MoM industrial production in Singapore was -13.3%, surpassing predicted decline of -15.2%

by VT Markets
/
Jan 26, 2026

Singapore’s industrial production in December declined by 13.3% month-on-month, performing better than the predicted 15.2% decrease. This outcome demonstrates ongoing challenges within Singapore’s manufacturing sector, influenced by global supply chain issues and economic uncertainties.

The manufacturing sector’s status is being closely followed, given its role in the economy. The deviation from predictions suggests some resilience, yet overall trends remain troubling.

Global Economic Factors

Globally, the economic environment is affected by factors like geopolitical tensions, trade wars, and changes in monetary policy. As nations address these issues, patterns may emerge that affect future economic forecasts.

At the end of last year, we saw Singapore’s industrial production fall by 13.3%, a severe drop but still better than the 15.2% decline that was expected. This slight outperformance suggested a floor might be forming in the hard-hit manufacturing sector. It created a base for cautious optimism as we entered the new year.

Recent flash manufacturing PMI data for January seems to support this, coming in at 49.8, a notable improvement from the 47.5 we saw in December 2025. While still indicating a slight contraction, this momentum shift suggests the worst of the decline may be behind us. Traders should be watching for a potential trough in economic activity.

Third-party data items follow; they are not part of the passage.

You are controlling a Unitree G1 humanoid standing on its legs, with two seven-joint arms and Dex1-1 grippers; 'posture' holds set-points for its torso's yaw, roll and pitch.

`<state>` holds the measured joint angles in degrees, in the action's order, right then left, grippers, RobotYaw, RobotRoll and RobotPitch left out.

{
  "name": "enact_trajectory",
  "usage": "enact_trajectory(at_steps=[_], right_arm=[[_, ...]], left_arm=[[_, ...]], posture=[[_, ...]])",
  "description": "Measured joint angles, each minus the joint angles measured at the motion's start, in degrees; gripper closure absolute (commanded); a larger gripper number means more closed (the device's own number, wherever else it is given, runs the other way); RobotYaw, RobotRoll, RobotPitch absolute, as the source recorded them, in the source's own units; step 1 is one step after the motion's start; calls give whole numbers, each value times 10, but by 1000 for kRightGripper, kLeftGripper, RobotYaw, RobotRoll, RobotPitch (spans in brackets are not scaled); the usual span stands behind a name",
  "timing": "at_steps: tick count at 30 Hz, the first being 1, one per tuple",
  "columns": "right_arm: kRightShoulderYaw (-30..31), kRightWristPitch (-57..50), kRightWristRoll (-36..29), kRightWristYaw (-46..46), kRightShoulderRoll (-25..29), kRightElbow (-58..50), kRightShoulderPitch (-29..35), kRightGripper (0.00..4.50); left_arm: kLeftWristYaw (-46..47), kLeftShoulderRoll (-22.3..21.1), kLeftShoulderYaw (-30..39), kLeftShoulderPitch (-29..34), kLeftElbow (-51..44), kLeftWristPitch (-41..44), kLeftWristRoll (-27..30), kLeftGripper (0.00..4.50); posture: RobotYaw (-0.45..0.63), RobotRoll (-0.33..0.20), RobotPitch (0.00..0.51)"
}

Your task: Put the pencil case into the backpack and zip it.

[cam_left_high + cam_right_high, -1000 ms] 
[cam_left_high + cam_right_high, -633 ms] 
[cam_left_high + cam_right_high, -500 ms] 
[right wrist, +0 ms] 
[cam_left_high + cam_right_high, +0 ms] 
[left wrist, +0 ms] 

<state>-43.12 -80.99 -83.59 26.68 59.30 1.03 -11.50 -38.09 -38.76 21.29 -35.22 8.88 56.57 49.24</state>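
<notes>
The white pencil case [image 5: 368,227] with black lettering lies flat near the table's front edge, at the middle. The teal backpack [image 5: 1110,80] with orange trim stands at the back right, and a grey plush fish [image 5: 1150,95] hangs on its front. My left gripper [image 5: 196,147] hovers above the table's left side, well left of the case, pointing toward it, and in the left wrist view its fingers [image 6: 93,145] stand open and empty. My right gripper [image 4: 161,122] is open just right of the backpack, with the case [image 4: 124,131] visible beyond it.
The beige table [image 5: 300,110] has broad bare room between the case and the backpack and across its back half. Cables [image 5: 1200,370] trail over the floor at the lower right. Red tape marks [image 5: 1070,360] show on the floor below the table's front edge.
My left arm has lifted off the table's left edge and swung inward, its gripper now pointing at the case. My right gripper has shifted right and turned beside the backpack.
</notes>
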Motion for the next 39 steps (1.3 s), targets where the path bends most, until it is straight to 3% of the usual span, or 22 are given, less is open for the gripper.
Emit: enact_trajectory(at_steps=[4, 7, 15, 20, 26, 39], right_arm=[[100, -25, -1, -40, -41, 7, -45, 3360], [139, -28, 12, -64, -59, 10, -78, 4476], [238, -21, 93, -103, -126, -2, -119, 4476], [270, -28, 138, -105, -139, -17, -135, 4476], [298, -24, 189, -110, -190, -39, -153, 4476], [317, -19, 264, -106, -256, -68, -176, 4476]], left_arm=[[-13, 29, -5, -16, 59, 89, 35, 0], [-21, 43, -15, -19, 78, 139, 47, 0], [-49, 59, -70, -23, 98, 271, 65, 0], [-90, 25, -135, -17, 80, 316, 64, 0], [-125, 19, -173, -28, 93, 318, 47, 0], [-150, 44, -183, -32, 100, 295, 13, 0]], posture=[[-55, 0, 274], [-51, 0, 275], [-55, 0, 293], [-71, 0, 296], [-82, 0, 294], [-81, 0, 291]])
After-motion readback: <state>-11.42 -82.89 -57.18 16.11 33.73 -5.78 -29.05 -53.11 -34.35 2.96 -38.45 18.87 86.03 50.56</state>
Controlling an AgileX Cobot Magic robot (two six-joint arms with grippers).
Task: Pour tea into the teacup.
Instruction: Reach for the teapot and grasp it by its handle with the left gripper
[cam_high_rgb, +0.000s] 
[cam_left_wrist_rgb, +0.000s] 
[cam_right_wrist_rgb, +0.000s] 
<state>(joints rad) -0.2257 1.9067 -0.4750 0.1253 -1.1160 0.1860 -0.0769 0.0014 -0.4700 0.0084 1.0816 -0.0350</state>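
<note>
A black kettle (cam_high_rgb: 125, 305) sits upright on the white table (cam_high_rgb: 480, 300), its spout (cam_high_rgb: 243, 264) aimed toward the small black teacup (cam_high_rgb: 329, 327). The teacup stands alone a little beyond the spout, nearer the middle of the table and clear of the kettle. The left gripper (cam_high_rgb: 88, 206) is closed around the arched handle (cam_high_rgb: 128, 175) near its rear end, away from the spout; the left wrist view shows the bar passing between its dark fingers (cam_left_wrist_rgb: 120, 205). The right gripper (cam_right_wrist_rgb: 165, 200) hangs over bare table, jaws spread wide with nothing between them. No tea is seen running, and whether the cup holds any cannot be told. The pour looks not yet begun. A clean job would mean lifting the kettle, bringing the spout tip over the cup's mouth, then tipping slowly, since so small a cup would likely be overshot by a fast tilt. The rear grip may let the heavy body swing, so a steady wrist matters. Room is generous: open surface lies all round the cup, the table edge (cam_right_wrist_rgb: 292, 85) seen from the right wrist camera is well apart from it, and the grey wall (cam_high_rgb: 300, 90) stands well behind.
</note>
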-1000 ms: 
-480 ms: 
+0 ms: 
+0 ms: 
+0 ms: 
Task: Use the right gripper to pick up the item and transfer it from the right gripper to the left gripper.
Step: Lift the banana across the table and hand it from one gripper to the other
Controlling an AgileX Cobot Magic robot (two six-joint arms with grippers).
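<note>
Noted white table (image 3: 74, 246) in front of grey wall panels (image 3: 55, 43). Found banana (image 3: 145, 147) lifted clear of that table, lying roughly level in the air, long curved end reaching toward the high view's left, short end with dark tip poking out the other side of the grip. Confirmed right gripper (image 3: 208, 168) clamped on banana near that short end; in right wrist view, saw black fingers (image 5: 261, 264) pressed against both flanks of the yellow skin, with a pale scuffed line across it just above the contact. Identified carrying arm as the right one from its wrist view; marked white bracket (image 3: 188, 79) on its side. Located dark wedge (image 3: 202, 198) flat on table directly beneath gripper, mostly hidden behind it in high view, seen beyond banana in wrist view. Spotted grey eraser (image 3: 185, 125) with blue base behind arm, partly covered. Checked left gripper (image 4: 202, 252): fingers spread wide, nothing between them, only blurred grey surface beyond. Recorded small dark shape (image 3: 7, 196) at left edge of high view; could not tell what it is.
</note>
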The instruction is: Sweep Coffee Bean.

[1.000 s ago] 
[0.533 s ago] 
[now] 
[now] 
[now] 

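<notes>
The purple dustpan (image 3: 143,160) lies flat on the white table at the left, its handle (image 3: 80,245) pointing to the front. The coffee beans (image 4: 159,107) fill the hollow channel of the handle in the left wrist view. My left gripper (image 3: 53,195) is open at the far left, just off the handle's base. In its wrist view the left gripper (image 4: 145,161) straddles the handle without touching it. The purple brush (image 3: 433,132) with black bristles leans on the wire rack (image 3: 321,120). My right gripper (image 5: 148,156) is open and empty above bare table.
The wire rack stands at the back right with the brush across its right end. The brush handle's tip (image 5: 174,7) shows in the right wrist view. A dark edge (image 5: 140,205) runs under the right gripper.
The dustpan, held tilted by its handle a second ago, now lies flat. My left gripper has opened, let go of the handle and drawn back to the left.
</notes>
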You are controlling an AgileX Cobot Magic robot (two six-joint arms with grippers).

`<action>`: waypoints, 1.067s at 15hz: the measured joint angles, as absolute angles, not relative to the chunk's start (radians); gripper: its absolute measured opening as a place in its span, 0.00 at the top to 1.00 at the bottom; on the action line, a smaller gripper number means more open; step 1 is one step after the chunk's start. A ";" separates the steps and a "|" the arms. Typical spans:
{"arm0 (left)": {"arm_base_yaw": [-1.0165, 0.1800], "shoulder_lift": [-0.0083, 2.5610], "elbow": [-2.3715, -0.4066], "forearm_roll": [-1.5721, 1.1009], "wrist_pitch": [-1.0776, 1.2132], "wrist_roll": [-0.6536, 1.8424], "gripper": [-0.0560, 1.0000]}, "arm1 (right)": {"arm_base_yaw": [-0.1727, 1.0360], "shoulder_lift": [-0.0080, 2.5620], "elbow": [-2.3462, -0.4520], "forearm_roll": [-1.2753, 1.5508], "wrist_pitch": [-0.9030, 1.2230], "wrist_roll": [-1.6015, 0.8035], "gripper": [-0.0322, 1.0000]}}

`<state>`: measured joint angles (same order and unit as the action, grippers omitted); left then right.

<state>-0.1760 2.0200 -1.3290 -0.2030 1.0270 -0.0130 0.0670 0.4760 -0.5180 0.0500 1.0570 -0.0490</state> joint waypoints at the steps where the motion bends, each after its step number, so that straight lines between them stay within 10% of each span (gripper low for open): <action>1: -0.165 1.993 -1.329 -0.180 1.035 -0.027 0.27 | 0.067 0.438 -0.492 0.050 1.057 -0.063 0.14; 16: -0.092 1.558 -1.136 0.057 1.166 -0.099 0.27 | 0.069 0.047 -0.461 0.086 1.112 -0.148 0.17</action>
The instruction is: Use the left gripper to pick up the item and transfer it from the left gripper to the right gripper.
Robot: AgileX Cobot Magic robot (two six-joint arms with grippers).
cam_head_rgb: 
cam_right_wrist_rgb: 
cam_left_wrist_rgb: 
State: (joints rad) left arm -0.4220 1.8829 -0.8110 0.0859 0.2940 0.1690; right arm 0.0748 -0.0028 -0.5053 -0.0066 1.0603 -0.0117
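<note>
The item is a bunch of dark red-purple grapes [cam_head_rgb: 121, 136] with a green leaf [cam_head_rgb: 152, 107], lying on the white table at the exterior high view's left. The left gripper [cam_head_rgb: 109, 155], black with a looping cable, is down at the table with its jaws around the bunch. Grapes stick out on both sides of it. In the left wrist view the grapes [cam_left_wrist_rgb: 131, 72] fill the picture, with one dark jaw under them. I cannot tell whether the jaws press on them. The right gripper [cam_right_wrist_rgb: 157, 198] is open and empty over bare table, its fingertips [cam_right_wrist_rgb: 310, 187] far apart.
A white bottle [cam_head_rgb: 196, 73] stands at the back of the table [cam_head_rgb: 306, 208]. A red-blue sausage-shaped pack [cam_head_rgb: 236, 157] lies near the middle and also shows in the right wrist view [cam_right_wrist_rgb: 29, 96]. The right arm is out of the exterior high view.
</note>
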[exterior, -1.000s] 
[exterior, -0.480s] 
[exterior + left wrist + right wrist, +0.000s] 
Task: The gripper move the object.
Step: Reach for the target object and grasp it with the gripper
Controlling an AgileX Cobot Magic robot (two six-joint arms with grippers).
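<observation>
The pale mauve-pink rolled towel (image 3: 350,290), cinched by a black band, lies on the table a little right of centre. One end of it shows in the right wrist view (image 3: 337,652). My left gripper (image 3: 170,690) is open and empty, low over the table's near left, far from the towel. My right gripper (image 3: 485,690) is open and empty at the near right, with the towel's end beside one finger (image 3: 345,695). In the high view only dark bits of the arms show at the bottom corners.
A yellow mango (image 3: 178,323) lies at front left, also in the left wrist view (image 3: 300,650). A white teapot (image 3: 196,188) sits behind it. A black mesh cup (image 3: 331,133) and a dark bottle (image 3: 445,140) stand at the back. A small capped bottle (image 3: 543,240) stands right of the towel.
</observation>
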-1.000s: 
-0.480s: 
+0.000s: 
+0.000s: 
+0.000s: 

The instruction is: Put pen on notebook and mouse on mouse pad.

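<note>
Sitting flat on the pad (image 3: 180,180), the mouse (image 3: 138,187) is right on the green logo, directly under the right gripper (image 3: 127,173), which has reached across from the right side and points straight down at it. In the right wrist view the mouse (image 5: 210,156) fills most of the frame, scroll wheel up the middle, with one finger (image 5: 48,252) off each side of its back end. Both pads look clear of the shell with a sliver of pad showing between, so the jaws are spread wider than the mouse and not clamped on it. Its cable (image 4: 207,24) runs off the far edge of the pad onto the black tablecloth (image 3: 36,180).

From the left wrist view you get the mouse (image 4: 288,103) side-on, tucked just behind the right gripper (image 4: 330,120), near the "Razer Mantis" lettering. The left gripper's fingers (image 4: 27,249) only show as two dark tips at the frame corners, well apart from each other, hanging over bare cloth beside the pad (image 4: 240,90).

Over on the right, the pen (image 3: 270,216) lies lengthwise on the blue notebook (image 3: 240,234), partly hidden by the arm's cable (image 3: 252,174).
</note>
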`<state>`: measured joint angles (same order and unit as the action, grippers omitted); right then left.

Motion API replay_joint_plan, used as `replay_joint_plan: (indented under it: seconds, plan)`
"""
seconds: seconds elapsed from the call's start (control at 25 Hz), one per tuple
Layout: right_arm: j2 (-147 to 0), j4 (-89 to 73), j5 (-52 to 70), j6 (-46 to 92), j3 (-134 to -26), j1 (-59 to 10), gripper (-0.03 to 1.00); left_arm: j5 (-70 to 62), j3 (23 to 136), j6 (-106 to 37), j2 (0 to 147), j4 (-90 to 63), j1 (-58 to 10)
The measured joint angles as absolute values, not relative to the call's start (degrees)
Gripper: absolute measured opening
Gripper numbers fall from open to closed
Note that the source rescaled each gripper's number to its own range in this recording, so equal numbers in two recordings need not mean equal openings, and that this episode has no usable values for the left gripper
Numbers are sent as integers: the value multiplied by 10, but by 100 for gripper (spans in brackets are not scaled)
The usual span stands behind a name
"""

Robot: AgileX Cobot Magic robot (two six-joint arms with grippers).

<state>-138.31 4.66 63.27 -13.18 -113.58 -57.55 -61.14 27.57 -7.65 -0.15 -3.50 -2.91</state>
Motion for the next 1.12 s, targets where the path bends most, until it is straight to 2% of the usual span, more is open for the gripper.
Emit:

Electronics Cluster Impact

The electronics cluster, a key driver of local industry, is also showing life, as global semiconductor sales for December posted their first monthly increase in half a year. This has provided support for the Singapore dollar, with the USD/SGD pair pulling back from its late 2025 highs around 1.3800. The reduced fear is being reflected in lower implied volatility for SGD options.

Given this backdrop, we should consider strategies that benefit from stabilization rather than a sharp rebound. Bull call spreads on the Straits Times Index (STI) offer a defined-risk way to position for modest upside over the next few weeks. Alternatively, selling out-of-the-money puts on resilient industrial stocks could be a way to collect premium, capitalizing on the view that a further major collapse is now less likely.